— WORK INSTRUCTION —
These records contain pictures, which must be left out; copy exactly the lines from the one with "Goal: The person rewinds" up to and including the one with "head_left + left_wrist".

Items listed in a dataset

----

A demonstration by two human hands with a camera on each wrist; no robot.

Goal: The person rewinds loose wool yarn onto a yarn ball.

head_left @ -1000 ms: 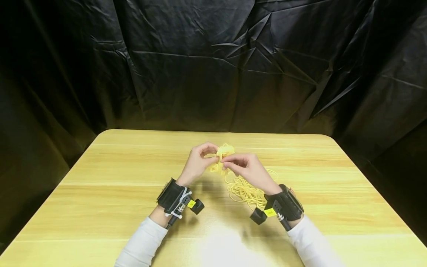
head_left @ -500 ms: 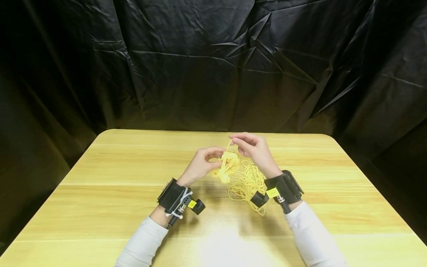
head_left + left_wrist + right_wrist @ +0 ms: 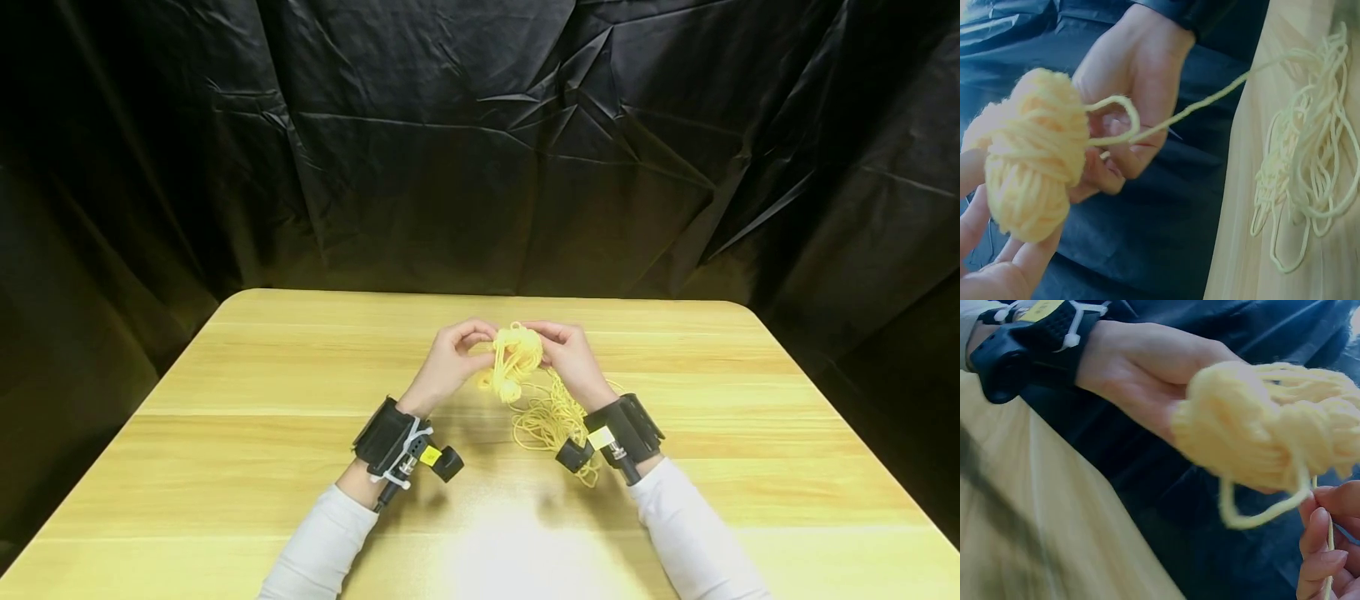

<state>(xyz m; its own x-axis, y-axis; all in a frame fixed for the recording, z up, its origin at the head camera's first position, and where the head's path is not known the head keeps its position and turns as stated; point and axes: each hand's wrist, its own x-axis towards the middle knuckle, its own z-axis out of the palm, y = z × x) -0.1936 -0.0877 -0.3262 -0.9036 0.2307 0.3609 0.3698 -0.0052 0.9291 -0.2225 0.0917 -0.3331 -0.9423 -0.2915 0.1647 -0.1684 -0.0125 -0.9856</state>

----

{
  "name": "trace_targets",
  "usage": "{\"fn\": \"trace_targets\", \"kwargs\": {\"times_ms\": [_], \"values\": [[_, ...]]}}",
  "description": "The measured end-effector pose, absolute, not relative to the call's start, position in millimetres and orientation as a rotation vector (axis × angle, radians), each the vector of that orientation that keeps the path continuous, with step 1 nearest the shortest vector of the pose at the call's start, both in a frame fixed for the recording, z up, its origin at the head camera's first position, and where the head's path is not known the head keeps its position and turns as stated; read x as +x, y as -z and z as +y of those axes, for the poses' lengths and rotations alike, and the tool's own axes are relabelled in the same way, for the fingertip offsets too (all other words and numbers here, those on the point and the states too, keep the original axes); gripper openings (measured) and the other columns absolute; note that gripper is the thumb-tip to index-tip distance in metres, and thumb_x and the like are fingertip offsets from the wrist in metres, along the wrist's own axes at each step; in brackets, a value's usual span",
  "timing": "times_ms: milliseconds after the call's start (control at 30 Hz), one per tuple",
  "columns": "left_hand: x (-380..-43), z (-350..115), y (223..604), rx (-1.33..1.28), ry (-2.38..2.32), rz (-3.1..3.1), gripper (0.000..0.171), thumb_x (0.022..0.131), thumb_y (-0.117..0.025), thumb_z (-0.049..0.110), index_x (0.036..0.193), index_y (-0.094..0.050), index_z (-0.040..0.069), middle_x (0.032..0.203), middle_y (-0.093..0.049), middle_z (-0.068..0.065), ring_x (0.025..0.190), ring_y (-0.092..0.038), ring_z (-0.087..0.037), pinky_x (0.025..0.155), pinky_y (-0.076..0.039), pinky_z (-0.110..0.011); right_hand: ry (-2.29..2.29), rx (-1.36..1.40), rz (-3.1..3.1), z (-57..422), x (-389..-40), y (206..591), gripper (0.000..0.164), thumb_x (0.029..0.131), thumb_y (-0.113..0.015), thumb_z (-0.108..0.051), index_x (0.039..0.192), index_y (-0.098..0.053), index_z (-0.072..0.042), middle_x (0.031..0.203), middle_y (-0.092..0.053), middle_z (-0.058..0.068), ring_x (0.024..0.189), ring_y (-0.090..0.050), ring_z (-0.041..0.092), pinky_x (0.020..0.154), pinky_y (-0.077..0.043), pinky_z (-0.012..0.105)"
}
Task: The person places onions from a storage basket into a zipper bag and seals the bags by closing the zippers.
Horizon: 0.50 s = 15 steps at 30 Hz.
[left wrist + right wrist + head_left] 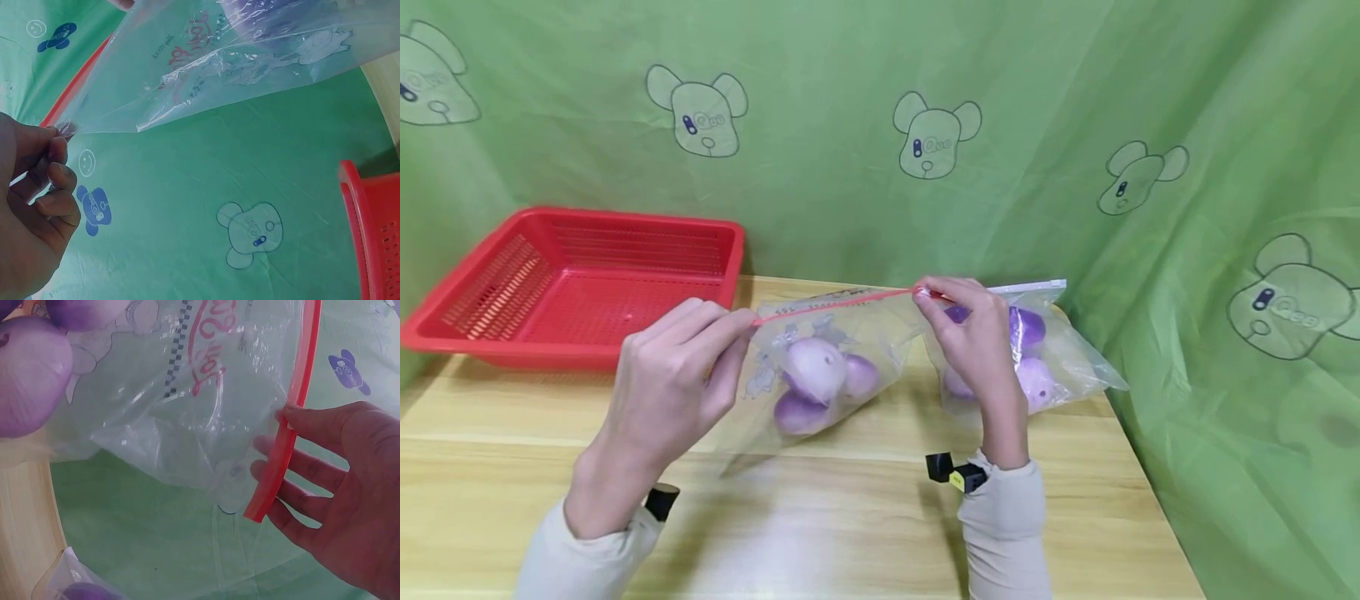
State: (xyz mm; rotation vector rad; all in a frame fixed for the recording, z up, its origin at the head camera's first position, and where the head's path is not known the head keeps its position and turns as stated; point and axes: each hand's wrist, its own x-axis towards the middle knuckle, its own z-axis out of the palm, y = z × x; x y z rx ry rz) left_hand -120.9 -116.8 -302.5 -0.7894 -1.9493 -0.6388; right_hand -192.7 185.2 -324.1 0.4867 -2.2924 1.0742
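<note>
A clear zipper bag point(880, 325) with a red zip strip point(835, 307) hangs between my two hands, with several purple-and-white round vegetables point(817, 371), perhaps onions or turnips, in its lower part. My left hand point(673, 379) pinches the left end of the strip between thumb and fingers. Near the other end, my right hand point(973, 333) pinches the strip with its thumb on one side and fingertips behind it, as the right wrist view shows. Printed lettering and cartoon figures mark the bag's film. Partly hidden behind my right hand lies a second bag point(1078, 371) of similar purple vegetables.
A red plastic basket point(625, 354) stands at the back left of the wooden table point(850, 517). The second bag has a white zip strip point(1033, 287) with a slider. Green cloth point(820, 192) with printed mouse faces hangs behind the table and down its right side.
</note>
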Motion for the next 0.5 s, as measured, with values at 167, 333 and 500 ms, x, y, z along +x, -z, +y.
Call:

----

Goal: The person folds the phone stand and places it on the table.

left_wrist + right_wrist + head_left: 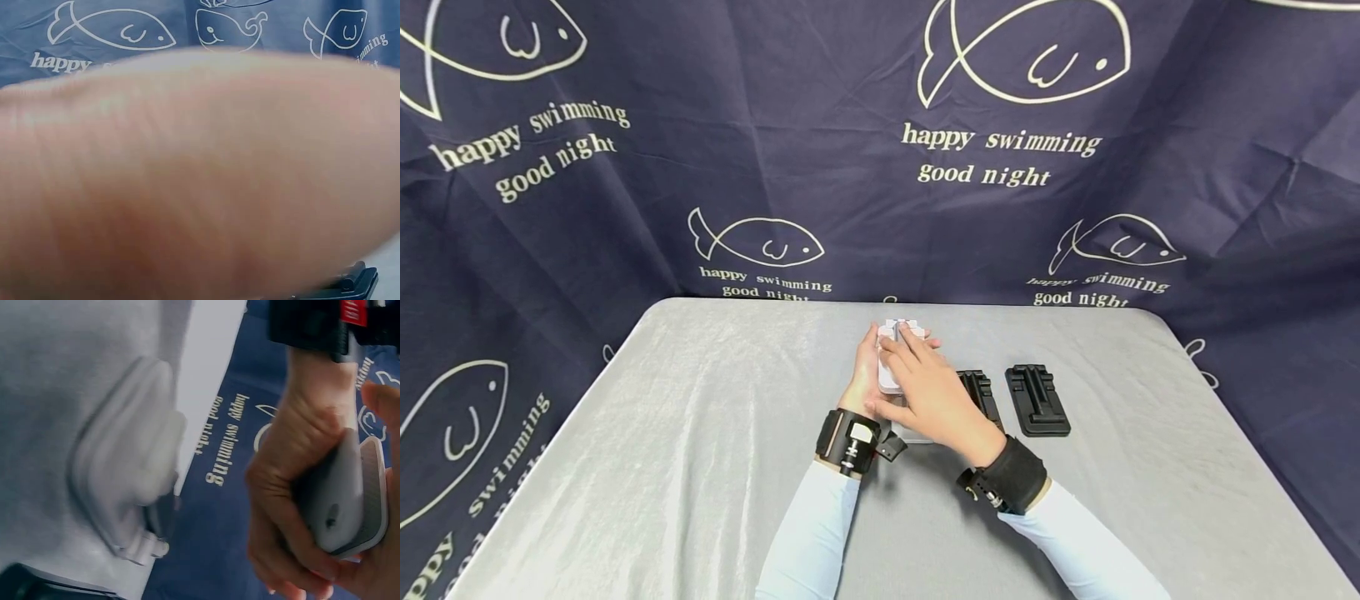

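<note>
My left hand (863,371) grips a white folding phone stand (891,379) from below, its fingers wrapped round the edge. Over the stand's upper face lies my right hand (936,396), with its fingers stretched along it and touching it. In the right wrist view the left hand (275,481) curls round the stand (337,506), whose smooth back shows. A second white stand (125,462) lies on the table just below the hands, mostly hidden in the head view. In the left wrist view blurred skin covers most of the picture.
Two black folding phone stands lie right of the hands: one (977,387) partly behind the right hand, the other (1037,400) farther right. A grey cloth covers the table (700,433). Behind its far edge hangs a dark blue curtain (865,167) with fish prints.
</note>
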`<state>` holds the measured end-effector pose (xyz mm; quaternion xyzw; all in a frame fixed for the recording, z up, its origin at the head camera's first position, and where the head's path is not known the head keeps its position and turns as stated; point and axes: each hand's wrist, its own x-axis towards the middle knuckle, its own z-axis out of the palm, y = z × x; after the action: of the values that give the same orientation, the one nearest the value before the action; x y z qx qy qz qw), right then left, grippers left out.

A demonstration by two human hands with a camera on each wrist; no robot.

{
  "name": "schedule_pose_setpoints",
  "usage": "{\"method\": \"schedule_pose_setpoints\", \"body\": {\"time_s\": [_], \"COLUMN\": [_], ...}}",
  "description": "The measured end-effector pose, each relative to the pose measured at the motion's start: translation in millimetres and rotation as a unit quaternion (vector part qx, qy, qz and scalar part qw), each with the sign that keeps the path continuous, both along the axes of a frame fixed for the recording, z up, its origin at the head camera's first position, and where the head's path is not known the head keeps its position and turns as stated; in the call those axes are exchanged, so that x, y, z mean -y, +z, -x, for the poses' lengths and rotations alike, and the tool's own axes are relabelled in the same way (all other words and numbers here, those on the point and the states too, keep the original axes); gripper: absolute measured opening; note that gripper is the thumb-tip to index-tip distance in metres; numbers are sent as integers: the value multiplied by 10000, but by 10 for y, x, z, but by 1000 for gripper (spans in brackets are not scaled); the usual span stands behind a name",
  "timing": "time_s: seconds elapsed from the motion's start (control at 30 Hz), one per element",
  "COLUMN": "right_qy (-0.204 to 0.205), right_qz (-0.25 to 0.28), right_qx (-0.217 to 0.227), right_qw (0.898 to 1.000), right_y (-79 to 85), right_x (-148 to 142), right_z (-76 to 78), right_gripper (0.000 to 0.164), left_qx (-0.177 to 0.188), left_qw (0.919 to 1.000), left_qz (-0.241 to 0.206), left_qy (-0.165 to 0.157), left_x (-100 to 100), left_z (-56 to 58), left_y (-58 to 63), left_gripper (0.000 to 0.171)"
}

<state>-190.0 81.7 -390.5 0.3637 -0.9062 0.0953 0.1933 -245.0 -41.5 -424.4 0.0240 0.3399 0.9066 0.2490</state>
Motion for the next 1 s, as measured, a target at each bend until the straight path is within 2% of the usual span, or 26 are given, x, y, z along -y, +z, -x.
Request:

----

— EXPECTED OUTPUT —
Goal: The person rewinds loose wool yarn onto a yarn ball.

head_left @ -1000 ms: 
head_left @ -500 ms: 
head_left + left_wrist + right_wrist @ +0 ms: 

No part of the answer remains open.